Попрощавшись, махнув шапкой с седла, Кароль Залусский увел отряд к Случь-Мильче и дальше, как договаривались – перерезать Блауено-Двайнабургскую железную дорогу, сесть на ней и держаться, сколько возможно, пока Гелгуд с Хлоповским станут брать столицу. А для Гайли и Цванцигеров начинался отвлекающий маневр, кусочек бесконечной партизанской войны: засады, атаки, мгновенные исчезновения, форсированные марши, сидение в лесах и трясинах, все неудобства полевой жизни. Рядом с которыми не то что Вильня, банька среди заснеженного леса казалась сказочной, как и возможность поесть горячего и обогреться у костра. А реальными были комарье, сырость, непролазная грязь, снесенные паводком мосты, буреломы, безостановочные переходы и севшая на пятки погоня. И необходимость огрызаться, все время доказывая врагу, что ты сильнее, чем на самом деле. Напряжение всех сил, помноженное на разведчицкие таланты Симарьгла и способности
Партизаны устали. Устали так, что спали на ходу, и штуцера не выпадали из рук лишь по прихоти наброшенного на плечо ремня.
Через неделю бесконечного похода инсургентам показалось, что они достаточно оторвались от настигающих Ширмана и Сулимы. Охромели и кони и люди, много было раненых, и когда на третьем часу после полудня добрели до Приставян, тех самых, где с месяц назад Цванцигеры таскали воду, решено было остановиться. Раненых разместили по избам, кузнец встал за походную наковальню, которую возили в обозе с другими нужными и полезными вещами. Большая часть отряда разбила лагерь в лесу южнее хутора, где среди зарослей и оврагов удобно было держать оборону. Студенты устроились в чернолесье рядом с болотом, из которого выползли несколько часов назад. Коней пустили пастись, не расседлывая, в дефиле между хутором и холмом, торчащим посреди поля. Два деятка охотников залегли на лысой вершине.

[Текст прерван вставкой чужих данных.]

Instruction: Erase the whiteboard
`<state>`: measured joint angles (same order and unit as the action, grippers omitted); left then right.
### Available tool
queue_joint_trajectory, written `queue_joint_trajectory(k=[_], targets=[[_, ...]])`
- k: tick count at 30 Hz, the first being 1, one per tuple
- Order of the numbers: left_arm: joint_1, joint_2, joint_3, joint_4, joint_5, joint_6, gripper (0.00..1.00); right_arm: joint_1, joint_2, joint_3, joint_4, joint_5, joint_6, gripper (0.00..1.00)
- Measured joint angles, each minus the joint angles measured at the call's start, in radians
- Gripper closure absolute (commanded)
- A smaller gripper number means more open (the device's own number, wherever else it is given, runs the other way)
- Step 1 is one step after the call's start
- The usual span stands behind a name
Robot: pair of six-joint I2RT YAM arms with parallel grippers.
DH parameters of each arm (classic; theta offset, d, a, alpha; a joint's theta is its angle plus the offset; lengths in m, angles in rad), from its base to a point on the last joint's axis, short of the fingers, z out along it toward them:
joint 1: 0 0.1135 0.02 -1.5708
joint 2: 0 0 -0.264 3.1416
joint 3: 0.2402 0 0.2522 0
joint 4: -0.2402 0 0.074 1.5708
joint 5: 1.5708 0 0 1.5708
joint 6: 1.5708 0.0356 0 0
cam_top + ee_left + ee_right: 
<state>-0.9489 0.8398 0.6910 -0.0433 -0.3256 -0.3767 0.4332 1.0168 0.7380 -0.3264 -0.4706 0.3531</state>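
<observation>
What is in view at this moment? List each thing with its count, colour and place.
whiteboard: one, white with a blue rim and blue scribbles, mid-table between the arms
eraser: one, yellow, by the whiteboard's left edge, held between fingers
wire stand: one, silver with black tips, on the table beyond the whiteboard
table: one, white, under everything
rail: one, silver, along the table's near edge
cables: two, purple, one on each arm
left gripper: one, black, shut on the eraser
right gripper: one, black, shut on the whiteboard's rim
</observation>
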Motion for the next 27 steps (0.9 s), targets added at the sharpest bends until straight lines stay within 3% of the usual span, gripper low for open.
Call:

О холме этом успели поведать разное. То ли князь, вздурившись на спевшего ему не по нраву гусляра, велел похоронить того живцом и насыпать сверху курган. Не то княжна полюбила этого самого гусляра – вовсе не седобородого старца, а мужчину в цвете лет или даже юношу, и вместе с ним насыпала могилу над не вынесшим адюльтера отцом… Цванцигеры шутили, что призови они сюда дядю Адама, ярый археолог мгновенно докопался бы до истины. Но сегодня на лысой вершине маячил конный дозорный, и солнце блестело на серебряном боку сигнального рожка.
С холома было видно далеко – зеленеющая озимь между хутором и лесом, синие латки люпина, сизые картофельные рядки. Позади же – крыши, прячущиеся в густых кронах яворов и тополей. За Приставянами ручей, обозначенный полосой густых кустов, изгороди, выгоны, заросли вербы, ольхи, волчьего лыка и рябины, смыкающиеся с корабельным бором на юге и болотом на севере.
В общем, диспозиция показалась удобная, куда более удобная, чем необходимость всем запереться на маленьком хуторе: проселок, по которому должны были подойти немцы, оказывался в клещах перекрестного огня. Учитывая трофейное оружие, каждый из стрелков мог без задержки высадить в них по четыре набоя. И сразу за этим – контратака конницы. План считался почти гениальным, но, как и всякий другой план, стал первой жертвой боя.
Около пяти вечера со стороны бора тревожно захлопали выстрелы. Кто стреляет, с болота видно не было. Зато хорошо были видны пронесшиеся из леса на хутор конники.
– Штуцеры! – скомандовал Леон Потоцкий.
По цепи студентов пронеслось:
– К оружию!!
Залязгали затворы. Далеко в кустах позади и вокруг захрустели ветки – отряд спешно разбегался по номерам.
Леон подполз к девушкам:
– Кто стреляет?
Гайли, не успевшая толком проснуться, пожала плечами. Франя потерла глаза:
– С юга дозор гнал. Вроде бы…
– Кохановский! Ян! В деревню духом, спроси в штабе распоряжения.
Проводив его взглядом, они замерли в ожидании. С полчаса ничего не происходило, даже стрельба за холмом стала пожиже. Потом на лысой верхушке началось спешное непонятное движение.
– Что делают?!… – скривился Леон. – Уйдем с холма – надерут, как котят. Ой!
Окончательно смутиться командир не успел. Из деревни к ним бежал, пригибаясь, Янек. Скоро стали видны мокрые от пота усы, выбившаяся из-под ремня рубашка.